Pfizer (PFE -0.55%) lost its court battle yesterday to extend the patent life of its blockbuster painkiller, Celebrex, through 2015. Reportedly, there are five companies clamoring to sell cheaper, generic versions of the drug, with Mylan and Teva Pharmaceuticals leading the pack. As Celebrex is Pfizer's fourth best-selling drug, raking in $2.9 billion in revenue in 2013 and showing stellar growth year over year of 9%, it's understandable if this court decision rattles investors' nerves somewhat. Analysts are expecting generic versions of Celebrex to reduce Pfizer's revenue by $1 billion this year, and possibly $2 billion next year, after all.
While this certainly isn't good news, I believe investors should consider the following three reasons to actually buy Pfizer in the face of any pullback.
Reason No. 1
Pfizer is ridiculously big. Last year, the company hauled in $51.6 billion in revenue. So, you should keep in mind that the loss of patent protection for Celebrex will manifest itself as a mere 2% revenue reduction over the next two years, or roughly $0.20 to $0.30 per share from today's high. As Pfizer shares lost $0.44 in trading following this news, I believe it's now baked into the price, and any further downside is an overreaction by Mr. Market.
Reason No. 2
Pfizer is demonstrably cheap compared to its biotech peers. Because of the ongoing patent issues with some of its best-selling drugs, Pfizer shares have not participated in the broader rally among biotechs, at least not fully. A perfunctory comparison of Pfizer to the iShares Nasdaq Biotechnology Index over the last two years illustrates this point nicely.
Turning to more concrete measures, Pfizer is trading at roughly four times annual revenue. As I discussed elsewhere, it's not unheard of for biotechs to trade closer to twenty, or even fifty times, revenue in this frothy market. Viewed this way, you have to admit that Pfizer looks comparatively cheap.
Reason No. 3
Pfizer has one of the strongest clinical pipelines in the business. While there are several noteworthy experimental drug candidates in Pfizer's pipeline, you only have to look at the development of more Prevnar iterations, for the prevention of pneumococcal pneumonia caused by different strains of the bacterium, to see a way forward.
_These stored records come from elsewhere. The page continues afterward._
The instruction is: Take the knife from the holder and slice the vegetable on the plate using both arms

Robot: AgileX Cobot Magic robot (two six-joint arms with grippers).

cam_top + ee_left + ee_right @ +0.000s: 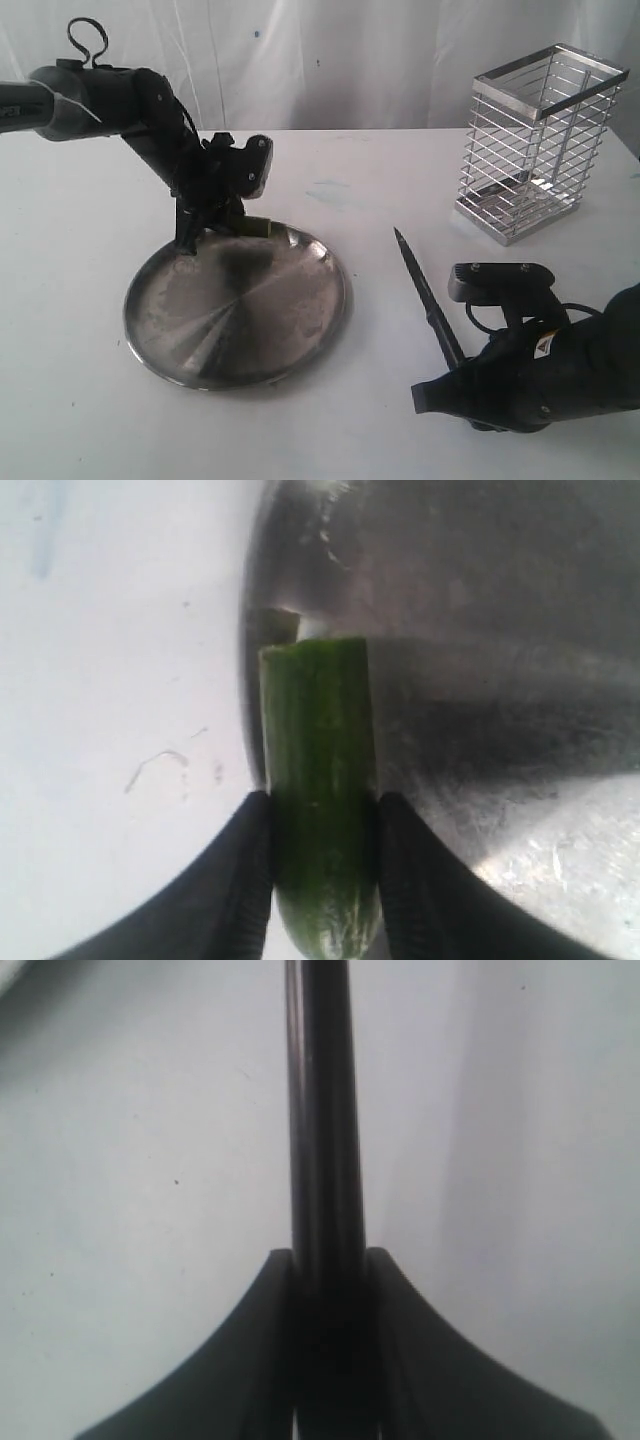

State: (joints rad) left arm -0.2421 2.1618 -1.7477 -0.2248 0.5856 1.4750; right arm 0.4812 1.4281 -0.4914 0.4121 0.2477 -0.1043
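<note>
Left gripper closed on the vegetable at the far left rim of the plate, black fingers pressed to both its sides. Glossy dark green, smooth and straight-sided; rounded at the gripped end, cut flat and paler at the free end, over the plate's rim. Right gripper clamped on the black handle of the knife, right of the plate and apart from it, slim dark blade pointing away. Holder upright, well beyond the plate's right side.
</note>
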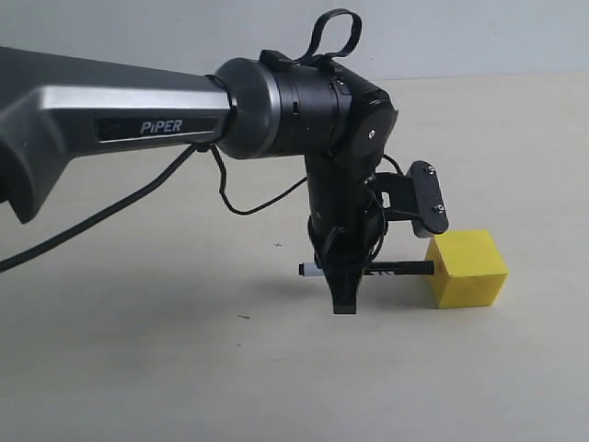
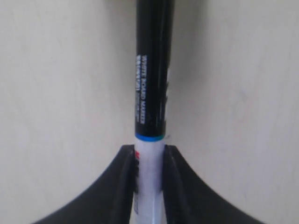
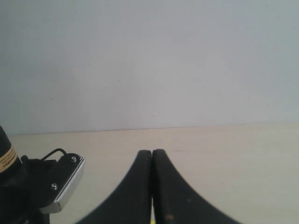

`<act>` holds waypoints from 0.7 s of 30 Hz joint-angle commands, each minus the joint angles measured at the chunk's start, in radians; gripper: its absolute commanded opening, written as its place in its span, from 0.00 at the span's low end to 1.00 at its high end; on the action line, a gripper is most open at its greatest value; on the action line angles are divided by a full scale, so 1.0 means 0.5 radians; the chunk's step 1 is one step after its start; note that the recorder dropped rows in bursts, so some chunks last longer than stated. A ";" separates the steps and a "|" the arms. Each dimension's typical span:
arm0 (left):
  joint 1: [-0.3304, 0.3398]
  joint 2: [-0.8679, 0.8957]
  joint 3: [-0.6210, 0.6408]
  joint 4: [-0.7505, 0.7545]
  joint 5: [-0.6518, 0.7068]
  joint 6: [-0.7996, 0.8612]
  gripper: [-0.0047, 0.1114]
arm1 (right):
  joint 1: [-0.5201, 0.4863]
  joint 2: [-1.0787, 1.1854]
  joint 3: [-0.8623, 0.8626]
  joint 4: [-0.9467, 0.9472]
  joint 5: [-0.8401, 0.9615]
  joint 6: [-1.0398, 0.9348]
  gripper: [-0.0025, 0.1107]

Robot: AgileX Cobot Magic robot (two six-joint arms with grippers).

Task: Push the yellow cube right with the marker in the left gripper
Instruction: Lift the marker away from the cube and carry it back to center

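Left gripper (image 1: 342,293): clenched on the marker (image 1: 409,268). In the left wrist view the white barrel is seen pinched between the two black fingers (image 2: 125,186), and the black lettered half runs out ahead of the jaws.

Marker is carried level, just above the table (image 1: 138,368), and sticks out on both sides of the pincer. A short white stub shows on the side away from the cube and the longer black length on the cube side.

Yellow cube (image 1: 467,269): sat on the table just beyond the marker's black end, on the pincer's right, at about fingertip height. The end is seen at the cube's near face. Whether contact is made or a sliver of gap is left cannot be told.

Step judged: the approach is finished and the push is at or about its start. The cube is square to the marker and looks undisturbed.

Next move calls for a straight travel to the right, with the marker kept level and low on the face so that it is not ridden over the top edge. A firm grip is needed so the barrel is not slid back through the fingers.

Right gripper (image 3: 152,158): jaws pressed together and nothing clearly held. It is kept well away from the work.
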 commanded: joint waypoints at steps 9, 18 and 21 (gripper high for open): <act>0.335 -0.493 0.322 0.000 0.255 -0.868 0.04 | -0.002 -0.011 0.010 -0.001 -0.010 -0.003 0.02; 0.354 -1.158 1.577 -0.121 -1.278 -2.291 0.04 | -0.002 -0.011 0.010 -0.001 -0.010 -0.003 0.02; 0.342 -1.160 1.631 -0.162 -0.998 -2.241 0.04 | -0.002 -0.011 0.010 -0.001 -0.010 -0.003 0.02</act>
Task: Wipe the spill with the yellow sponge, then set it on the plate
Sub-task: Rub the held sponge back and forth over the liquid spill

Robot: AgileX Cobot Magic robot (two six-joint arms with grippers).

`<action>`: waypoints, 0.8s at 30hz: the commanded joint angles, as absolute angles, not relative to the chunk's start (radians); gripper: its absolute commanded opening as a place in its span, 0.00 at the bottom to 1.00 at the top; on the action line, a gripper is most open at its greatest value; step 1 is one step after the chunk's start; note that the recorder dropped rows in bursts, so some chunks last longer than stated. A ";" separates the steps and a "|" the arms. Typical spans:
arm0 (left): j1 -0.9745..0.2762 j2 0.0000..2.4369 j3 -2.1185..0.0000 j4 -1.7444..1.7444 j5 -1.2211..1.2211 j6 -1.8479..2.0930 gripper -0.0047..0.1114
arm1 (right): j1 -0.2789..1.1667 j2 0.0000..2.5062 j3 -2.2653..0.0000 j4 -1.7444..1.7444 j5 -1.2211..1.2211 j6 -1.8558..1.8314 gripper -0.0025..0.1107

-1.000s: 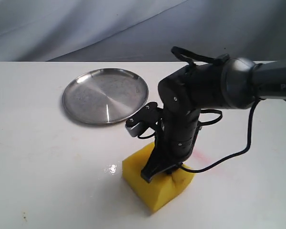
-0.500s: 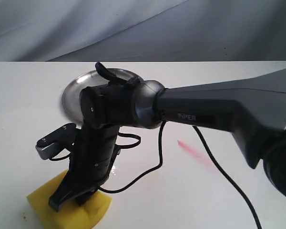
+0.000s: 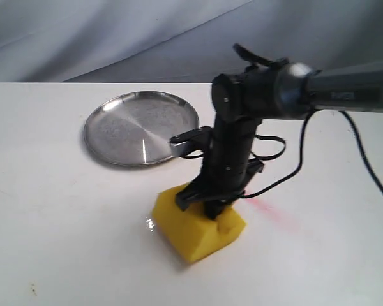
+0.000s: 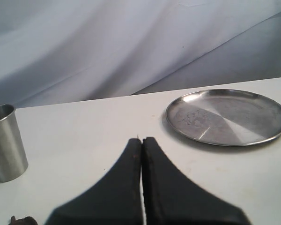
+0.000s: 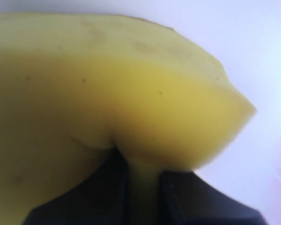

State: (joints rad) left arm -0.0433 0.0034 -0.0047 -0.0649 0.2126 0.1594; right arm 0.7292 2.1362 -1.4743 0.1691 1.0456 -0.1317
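Observation:
The yellow sponge (image 3: 195, 228) rests on the white table, pinched in the middle by my right gripper (image 3: 209, 205), which is shut on it from above. Up close, the sponge (image 5: 117, 93) fills the right wrist view, squeezed between the black fingers (image 5: 182, 197). A small glossy wet spot, the spill (image 3: 150, 224), lies just beside the sponge's left edge. The steel plate (image 3: 141, 127) sits behind and to the left, bare. My left gripper (image 4: 142, 140) is shut on nothing, low over the table, with the plate (image 4: 227, 116) ahead of it.
A pink-red streak (image 3: 274, 211) marks the table to the right of the sponge. A steel cup (image 4: 5, 142) stands beside the left gripper. A black cable (image 3: 293, 172) loops off the right arm above the table.
The right gripper dragged the sponge far to the left and front half a second ago, then swept it back right to the middle, beside the wet spot.

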 commanded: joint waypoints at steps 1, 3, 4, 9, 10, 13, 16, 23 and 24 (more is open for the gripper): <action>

Put simply, there could by upwards of 90 variations on this blockbuster vaccine.
That said, you shouldn't forget about palbociclib, Pfizer's experimental breast cancer drug that reported stellar mid-stage results last month. Although palbociclib is currently in a late-stage trial, there is talk that the drug could be approved early because of the strength of the mid-stage results, and the large unmet medical need for new breast cancer therapies. In fact, some analysts believe the drug could be commercially available before the end of the year, with first year sales entering blockbuster territory.
Foolish wrap up
Losing patent protection for a top-selling drug is never a good thing. However, the loss of Celebrex's revenue needs to be viewed in the broader picture of Pfizer's entire business. Viewed through this lens, I don't see it as a big deal. Shares of Pfizer are comparatively cheap and there is good reason to believe that the company's pipeline will more than compensate for any lost revenue from Celebrex. So, you may want to dig deeper into this pharma heavyweight, especially if shares move lower on this news.